Brewing method of high-free-state amino acid vinegar
Technical Field
The invention belongs to the technical field of vinegar production and brewing, and particularly relates to a brewing method of high-free-state amino acid vinegar.
Background
The problem of vinegar precipitation is a ubiquitous problem in the vinegar industry and is not solved effectively all the time. The vinegar precipitation not only affects the shelf life, but also affects the appearance of the product and reduces the value of the product.
The Shanxi mature vinegar precipitate has rich nutrition, the highest protein content is 14.96%, the types of amino acids are complete, 7 amino acids necessary for human bodies are contained, the composition is relatively reasonable, the necessary amino acids account for 22.12-28.28% of the total amino acid content, the ratio is close to the ratio (35.38%) recommended by a WHO/FAO mode, the ratio of the umami amino acids is high and exceeds 50%, in addition, the contents of total polyphenol and total flavone are high and reach 10.44 mg/g and 14.73 mg/g respectively, and the Shanxi mature vinegar precipitate has development and utilization values. (analysis and evaluation of nutrient components of Shanxi mature vinegar precipitate, Jun Zhao Rui Huan, Kanjijie, Tianjinrui, Junxian, food science 2014.6.15, 219 Bu 222).
The amino acid is one of the main sources of the fresh flavor of the vinegar product, and the higher the content of the amino acid is, the better the fresh flavor of the vinegar is. Therefore, the macromolecular protein is effectively decomposed into the amino acid and the functional small peptide in the vinegar fermentation process, so that the content of free amino acid in vinegar is further improved, the content of the macromolecular protein can be reduced, the precipitation amount in the production process is reduced, the problem of vinegar precipitates is effectively solved, the vinegar flavor can be promoted, the nutritive value of vinegar products can be improved, and the added value of products is improved.
Disclosure of Invention
The invention provides a brewing method of high-free-state amino acid vinegar, aiming at solving the problems that the existing Shanxi mature vinegar precipitate has high protein content and is difficult to effectively solve the precipitation, the vinegar has low content of amino acid nitrogen, the vinegar residue has low protein utilization rate and the like.

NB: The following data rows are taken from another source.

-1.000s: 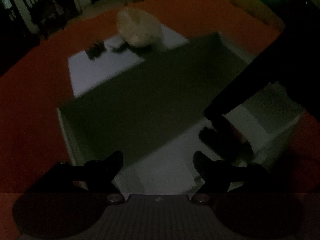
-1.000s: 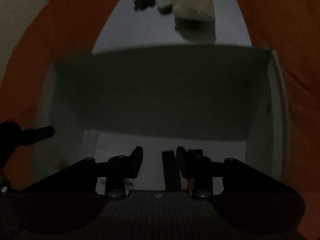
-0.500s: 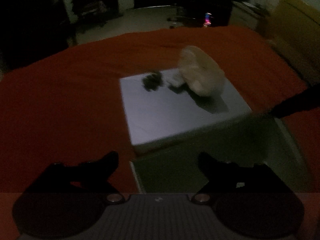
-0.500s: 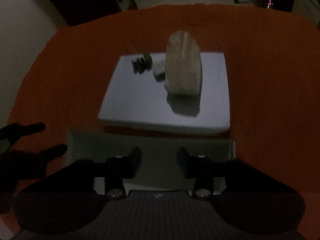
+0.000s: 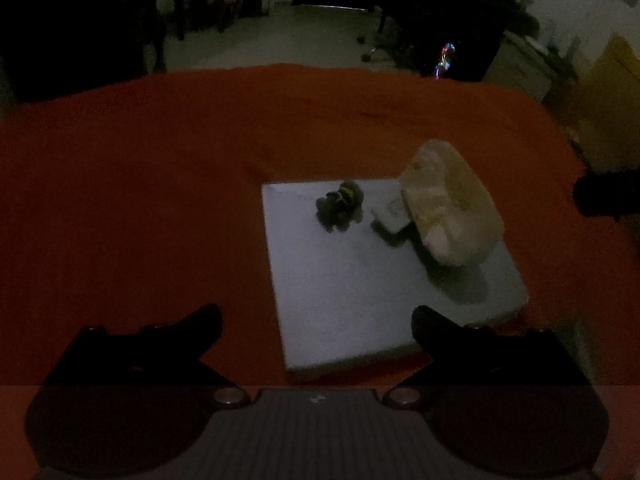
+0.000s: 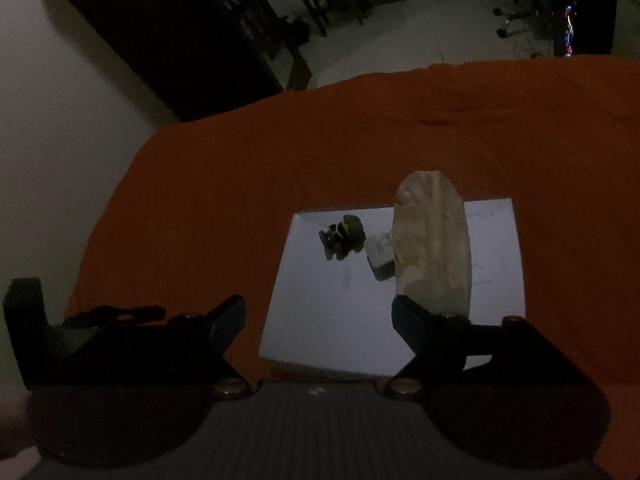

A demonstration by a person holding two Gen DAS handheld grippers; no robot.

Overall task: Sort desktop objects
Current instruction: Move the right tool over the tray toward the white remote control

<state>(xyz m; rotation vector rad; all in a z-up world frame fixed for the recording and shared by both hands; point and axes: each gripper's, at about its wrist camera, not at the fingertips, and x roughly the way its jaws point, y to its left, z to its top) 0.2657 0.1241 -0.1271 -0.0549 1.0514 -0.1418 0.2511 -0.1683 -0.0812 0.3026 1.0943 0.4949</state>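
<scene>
Both grippers have lifted back from the open box they were over a second ago; that box has dropped out of both views, and the pale board with the remaining objects now lies ahead of each. Nearest, the left gripper (image 5: pixel 316 320) stands with its jaws opening to their widest and nothing between them; its tips frame the near edge of the white board (image 5: pixel 344 300), which sits slightly to the right of its centre line. The right gripper (image 6: pixel 318 316) is likewise opening and empty, with the board's near left corner between its tips. Farther on, on the board's far half, three things lie in a row: a small dark toy with a yellow stripe (image 5: pixel 340 204) on the left, a small pale flat block (image 5: pixel 394 216) in the middle, and a large cream rounded object (image 5: pixel 450 208) on the right, touching or just overlapping the block. In the right wrist view the cream object stands straight ahead of the right finger, its long axis running away from the camera, so the right hand looks better lined up for it, while the toy lies nearer the left gripper's line. All rests on an orange cloth (image 5: pixel 120 200).
</scene>
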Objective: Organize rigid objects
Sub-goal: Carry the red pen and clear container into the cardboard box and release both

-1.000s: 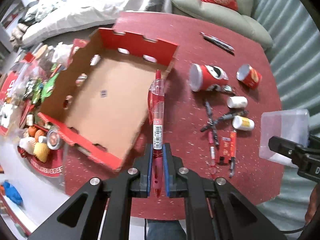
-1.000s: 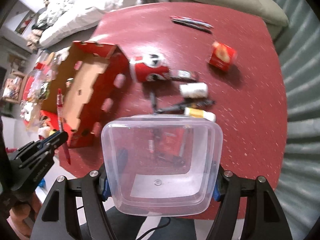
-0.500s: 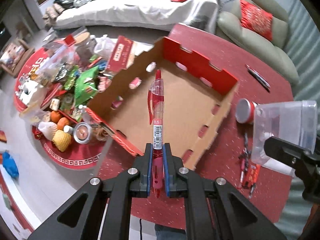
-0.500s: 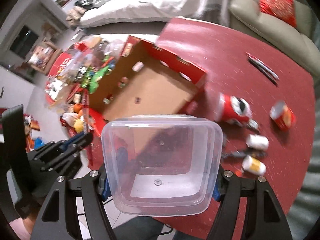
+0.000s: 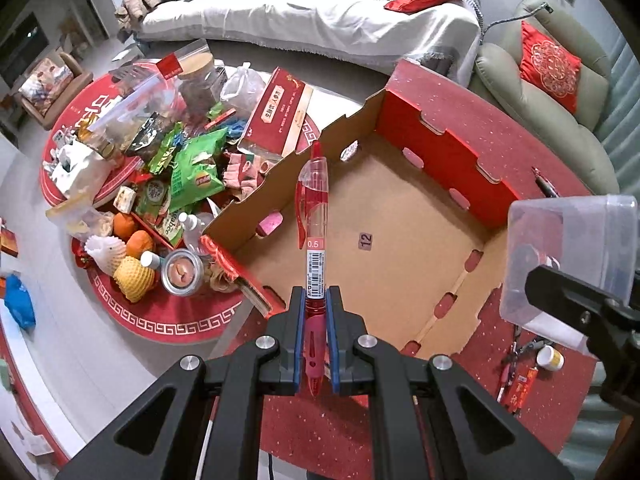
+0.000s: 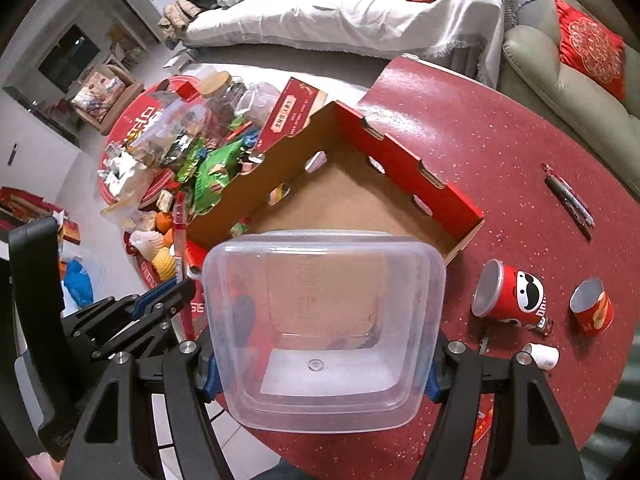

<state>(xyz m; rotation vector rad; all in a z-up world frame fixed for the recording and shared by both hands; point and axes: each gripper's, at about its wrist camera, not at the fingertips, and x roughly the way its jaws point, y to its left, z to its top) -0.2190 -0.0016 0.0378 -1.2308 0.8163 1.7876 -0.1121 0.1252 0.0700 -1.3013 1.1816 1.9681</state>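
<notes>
Left claw [image 5: 314,344] nearly closed, pinching red gel pen [image 5: 314,216]; right claw [image 6: 320,376] wide, clamping clear plastic container [image 6: 324,320] sides.

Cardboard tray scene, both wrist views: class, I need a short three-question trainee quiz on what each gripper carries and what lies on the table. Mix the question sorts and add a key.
1. True or false: the left gripper is shut on a red gel pen.
2. Multiple choice: the right gripper holds
A. a crisp can
B. a clear plastic container
C. a white bottle
3. Fill the gap: the cardboard tray on the red table holds ____ objects.

Key
1. True; the pen points forward from the closed gripper.
2. B; the red crisp can lies on its side on the table.
3. No; only its bare brown floor shows.
</notes>
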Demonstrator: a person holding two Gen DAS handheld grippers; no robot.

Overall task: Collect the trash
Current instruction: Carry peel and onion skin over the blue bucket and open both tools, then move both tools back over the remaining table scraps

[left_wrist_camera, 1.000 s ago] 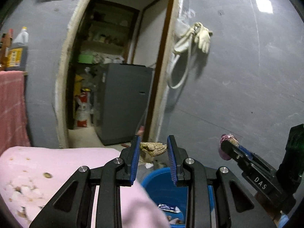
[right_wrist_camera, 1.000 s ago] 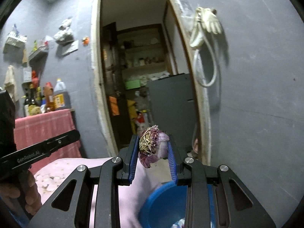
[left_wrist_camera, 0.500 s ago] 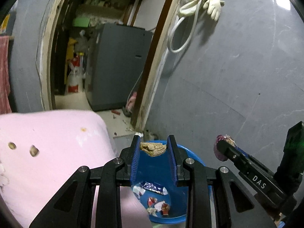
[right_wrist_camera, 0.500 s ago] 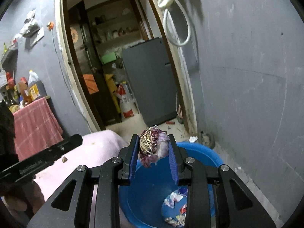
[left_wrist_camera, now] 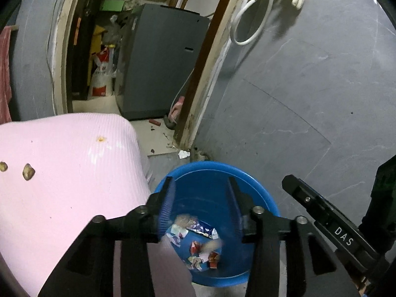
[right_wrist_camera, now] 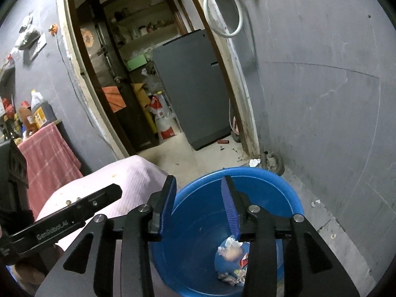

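Trash, a heap of crumpled wrappers too jumbled to count, lies at the bottom of 1 blue basin below and beyond both sets of fingers. The left gripper and right gripper have just been opening; their 2 pairs of jaws stand apart with nothing between them. 2 blurred scraps show among the wrappers.

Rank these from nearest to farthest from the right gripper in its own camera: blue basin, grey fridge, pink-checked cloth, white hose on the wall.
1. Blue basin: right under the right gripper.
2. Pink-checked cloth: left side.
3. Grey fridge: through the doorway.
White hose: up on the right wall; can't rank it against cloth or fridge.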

The invention is realized by the following technical scheme: a method for brewing high free state amino acid vinegar comprises taking puffed sorghum as main grain for fermentation, adding Daqu 60 wt% of the main grain and mixed solid bacteria preparation 20 wt% of the main grain, performing alcohol fermentation, and adding acetic acid bacteria 12-15 wt% of vinegar grains for normal vinegar fermentation; wherein the mixed solid bacteria preparation is acid protease producing bacteria Aspergillus nigerAspergillus niger) Solid bacterial preparation and neutral protease producing bacterium Bacillus subtilis (B.) (Bacillus subtilis) The solid bacteria preparation is prepared by mixing the solid bacteria preparation according to the weight ratio of 3: 2.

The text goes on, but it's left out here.